The whistling hushed, suddenly, almost completely. Even the wind seemed to ease.
It takes its prey one at a time.
I couldn’t hear Katherine anymore, or Ira, but I could hear the whistlers, the softest warning tone, intelligible now, almost like words, telling me to close my eyes.
There is always one survivor, always someone spared. The wind pushed the Ketch away from the shore, and the darkness closed over Bill.
I don’t remember anything else.
My name is Ruth Gattiger. Please bring my body back to Oregon, if you can. My driver’s license is in my wallet. This account of events is for the families of the deceased—for the helicopter pilot and Lillian and Geoff, for Bill and Ira’s mother and the chef we found in Red Hill. I don’t want it published. I don’t want to be one more link in the chain of juvenile curiosity, another mystery in the big book of stories that sends people like us to places like this. To die.

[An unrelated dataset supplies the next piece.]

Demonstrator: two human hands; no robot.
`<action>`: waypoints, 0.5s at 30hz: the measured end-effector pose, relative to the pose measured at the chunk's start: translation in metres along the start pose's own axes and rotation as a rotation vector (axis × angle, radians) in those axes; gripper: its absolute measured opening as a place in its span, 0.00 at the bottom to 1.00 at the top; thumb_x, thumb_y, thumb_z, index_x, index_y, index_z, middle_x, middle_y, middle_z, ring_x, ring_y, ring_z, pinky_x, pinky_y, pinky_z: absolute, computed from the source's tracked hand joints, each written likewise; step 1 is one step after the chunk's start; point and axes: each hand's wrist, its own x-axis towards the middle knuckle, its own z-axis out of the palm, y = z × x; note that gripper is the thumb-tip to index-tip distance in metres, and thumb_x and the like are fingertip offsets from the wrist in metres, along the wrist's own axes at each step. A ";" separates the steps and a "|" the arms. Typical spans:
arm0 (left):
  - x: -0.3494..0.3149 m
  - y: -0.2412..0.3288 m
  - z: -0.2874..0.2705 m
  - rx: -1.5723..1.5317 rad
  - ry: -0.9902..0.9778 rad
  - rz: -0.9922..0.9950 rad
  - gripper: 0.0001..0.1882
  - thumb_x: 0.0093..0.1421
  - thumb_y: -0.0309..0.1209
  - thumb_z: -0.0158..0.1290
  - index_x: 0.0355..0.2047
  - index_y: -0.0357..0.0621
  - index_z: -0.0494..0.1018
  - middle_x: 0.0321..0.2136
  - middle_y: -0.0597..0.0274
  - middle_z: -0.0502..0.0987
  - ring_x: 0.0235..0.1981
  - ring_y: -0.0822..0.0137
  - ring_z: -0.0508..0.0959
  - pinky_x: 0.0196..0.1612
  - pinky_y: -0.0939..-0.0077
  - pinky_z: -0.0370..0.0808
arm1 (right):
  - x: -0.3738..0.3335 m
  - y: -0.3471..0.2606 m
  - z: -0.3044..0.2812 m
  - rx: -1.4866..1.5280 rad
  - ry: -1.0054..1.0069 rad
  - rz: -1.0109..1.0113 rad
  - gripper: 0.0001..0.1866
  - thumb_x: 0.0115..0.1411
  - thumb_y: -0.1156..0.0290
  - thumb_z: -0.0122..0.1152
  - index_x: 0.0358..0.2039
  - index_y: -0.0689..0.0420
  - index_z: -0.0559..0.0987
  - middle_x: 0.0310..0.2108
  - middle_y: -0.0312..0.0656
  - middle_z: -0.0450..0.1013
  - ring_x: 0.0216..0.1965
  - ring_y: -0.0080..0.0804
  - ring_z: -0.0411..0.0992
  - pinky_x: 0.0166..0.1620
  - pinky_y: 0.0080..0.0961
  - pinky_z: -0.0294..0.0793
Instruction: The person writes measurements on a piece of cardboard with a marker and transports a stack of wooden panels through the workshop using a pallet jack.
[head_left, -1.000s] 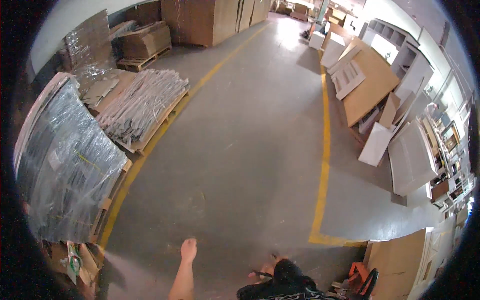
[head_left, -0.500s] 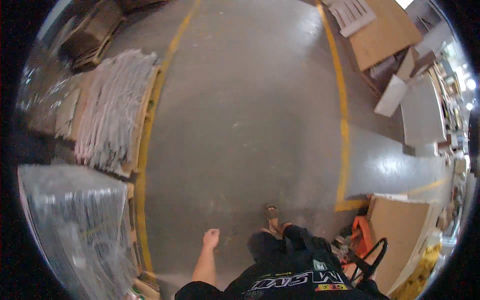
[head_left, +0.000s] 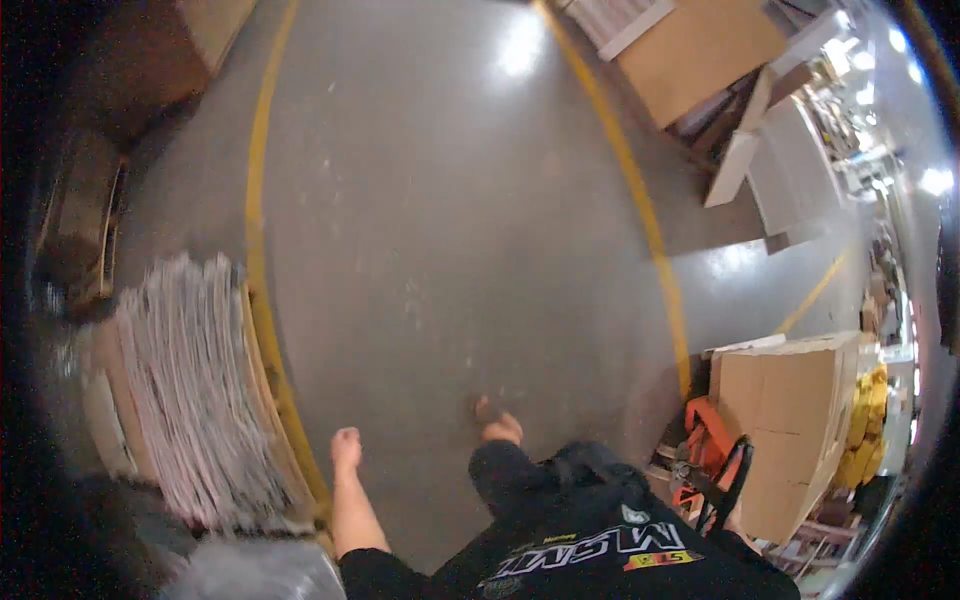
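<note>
My left hand (head_left: 346, 449) hangs out over the grey floor, loosely closed, and nothing shows in it. At lower right, the black loop handle (head_left: 738, 482) of an orange pallet jack (head_left: 712, 428) stands beside my hip. My right hand (head_left: 737, 524) is at that handle, closed on its lower part; most of its fingers are hidden behind the handle and my dark shirt. A large brown cardboard box (head_left: 775, 430) stands right by the jack.
Yellow lines (head_left: 258, 180) border the walkway. A pallet stack of pale flat sheets (head_left: 195, 390) sits at the left, with a plastic-wrapped load (head_left: 250, 570) nearer. Brown boards (head_left: 690, 60) and a white panel (head_left: 795, 160) stand at far right. Yellow material (head_left: 862, 430) lies behind the box.
I have walked forward; the sheet stack and wrapped load have slid down the view. The pallet jack and box have kept alongside me. My left arm has swung left in the picture.
</note>
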 end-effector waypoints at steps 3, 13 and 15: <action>0.071 0.174 -0.022 -0.294 -0.071 0.227 0.15 0.66 0.40 0.49 0.44 0.44 0.74 0.35 0.63 0.76 0.36 0.70 0.76 0.37 0.73 0.74 | -0.037 -0.042 0.046 0.012 0.079 -0.050 0.37 0.68 0.38 0.31 0.53 0.59 0.74 0.32 0.46 0.77 0.26 0.37 0.74 0.31 0.36 0.74; 0.190 0.682 -0.091 -0.062 -0.360 0.790 0.17 0.69 0.37 0.48 0.50 0.38 0.71 0.39 0.63 0.75 0.40 0.72 0.74 0.45 0.76 0.72 | -0.189 -0.184 0.255 0.129 0.057 -0.026 0.36 0.61 0.30 0.34 0.31 0.54 0.72 0.13 0.42 0.66 0.12 0.36 0.66 0.16 0.37 0.66; 0.232 0.714 -0.111 0.018 -0.303 0.770 0.16 0.68 0.37 0.48 0.47 0.36 0.72 0.37 0.61 0.75 0.40 0.71 0.74 0.46 0.75 0.71 | -0.211 -0.187 0.317 0.240 0.318 0.055 0.37 0.62 0.30 0.32 0.32 0.55 0.73 0.14 0.42 0.67 0.14 0.37 0.67 0.17 0.37 0.67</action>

We had so many opportunities, over the years, to drop the question. To live with the unknown. We called ourselves folklorists, but we imagined we were adventurers, righteous explorers, exposing a mystery. We imagined we had the right.
I never thought the whistlers were real, before coming here. I thought they were a dark side of the human psyche, just one of many predictable byproducts of human life in cold, isolated, untenable conditions. I wanted to sit around a fire with shifty-eyed fur trappers and remote homesteaders and listen to their spooky stories, like a tourist. We didn’t satisfy our curiosity, coming here, didn’t pick apart the tangled lore. We only satisfied the hunger of the thing that stalks this place. It’s been here a long time, the chef thought, at war with the whistlers. How long have they kept it at bay? It doesn’t even have a name. At this late hour, I find I can’t put a description into words. And I don’t want to, because I realize now there are some things we don’t deserve to know. There are stories we shouldn’t tell. Unknowns that should remain unknown.
I should have done this in the Jeep with Bill. It would have been better, but not necessarily easier. To die in the back seat, in his arms, warm, staring out at the ocean.
The boat ran aground on a sandbar, not far from where I lost Bill. I’ve been wandering down the coast. I made it back to the Jeep.
There are no whistles to follow me now, nothing watching from beyond the trees. The snow is deep, and the land has gone quiet. For how long? I don’t know. I don’t know if I was spared, or if the evil that lives here is merely biding its time again.
If you’ve found this—the backpack—thank you, whoever you are. I’m out of gas, out of food, and at night, no matter where I look, there are no lights in any direction. It’s cold. I’ll close my eyes for a little while. There is still one round in the revolver. I haven’t made up my mind.